All lines in the data bearing the string "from" should be identified and copied.
┌──
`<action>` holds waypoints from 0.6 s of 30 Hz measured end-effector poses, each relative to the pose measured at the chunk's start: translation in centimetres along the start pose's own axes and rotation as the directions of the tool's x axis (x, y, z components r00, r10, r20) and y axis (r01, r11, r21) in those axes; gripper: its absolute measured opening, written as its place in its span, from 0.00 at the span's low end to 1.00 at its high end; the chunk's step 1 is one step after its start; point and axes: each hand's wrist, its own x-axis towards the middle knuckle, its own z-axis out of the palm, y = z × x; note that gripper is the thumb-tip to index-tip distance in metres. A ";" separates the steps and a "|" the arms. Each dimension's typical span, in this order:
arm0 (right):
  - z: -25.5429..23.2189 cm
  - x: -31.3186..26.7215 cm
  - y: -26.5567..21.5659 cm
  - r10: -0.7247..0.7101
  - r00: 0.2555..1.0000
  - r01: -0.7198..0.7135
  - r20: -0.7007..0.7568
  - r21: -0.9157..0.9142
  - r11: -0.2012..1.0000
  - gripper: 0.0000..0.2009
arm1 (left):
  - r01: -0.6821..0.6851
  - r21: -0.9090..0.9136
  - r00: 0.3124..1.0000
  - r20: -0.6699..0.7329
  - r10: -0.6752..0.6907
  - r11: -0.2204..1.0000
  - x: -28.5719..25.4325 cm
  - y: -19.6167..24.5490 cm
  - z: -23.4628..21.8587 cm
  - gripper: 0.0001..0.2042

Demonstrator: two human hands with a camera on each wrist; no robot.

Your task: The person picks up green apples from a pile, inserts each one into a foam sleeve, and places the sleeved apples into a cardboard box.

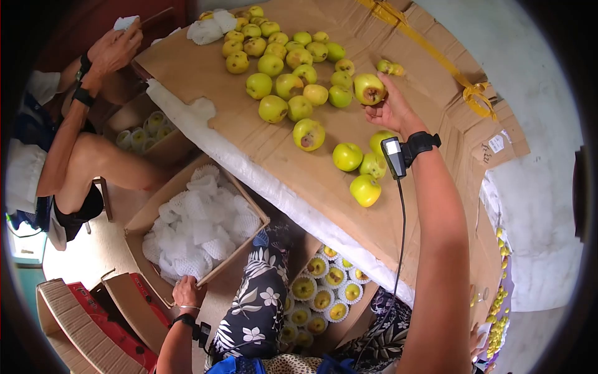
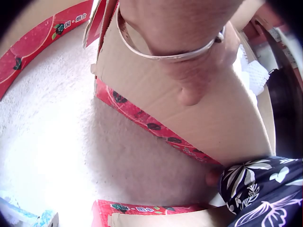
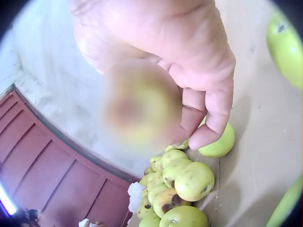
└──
**Reply**
`<action>` holds waypoints from 0.6 s of 30 Hz measured end-effector poses, each relative to the pose measured at the chunk's start: translation in centimetres along the start pose's own axes and rotation as the directions of the tool's x axis (x, y, z components r00, r10, r20) and y axis (r01, r11, r21) in those axes; gripper: its absolute measured opening, written as its place in its span, from 0.00 at the span's low end to 1.00 at its high end; the chunk's step 1 is one step after its start; point and axes: each hand's wrist, its own x-axis towards the middle knuckle, its own z-axis out of the palm, y = z × x; note that gripper is the thumb-tip to index-tip distance in metres. A ";" separates the steps and a "|" the arms. Each dimension's typical span, in this order:
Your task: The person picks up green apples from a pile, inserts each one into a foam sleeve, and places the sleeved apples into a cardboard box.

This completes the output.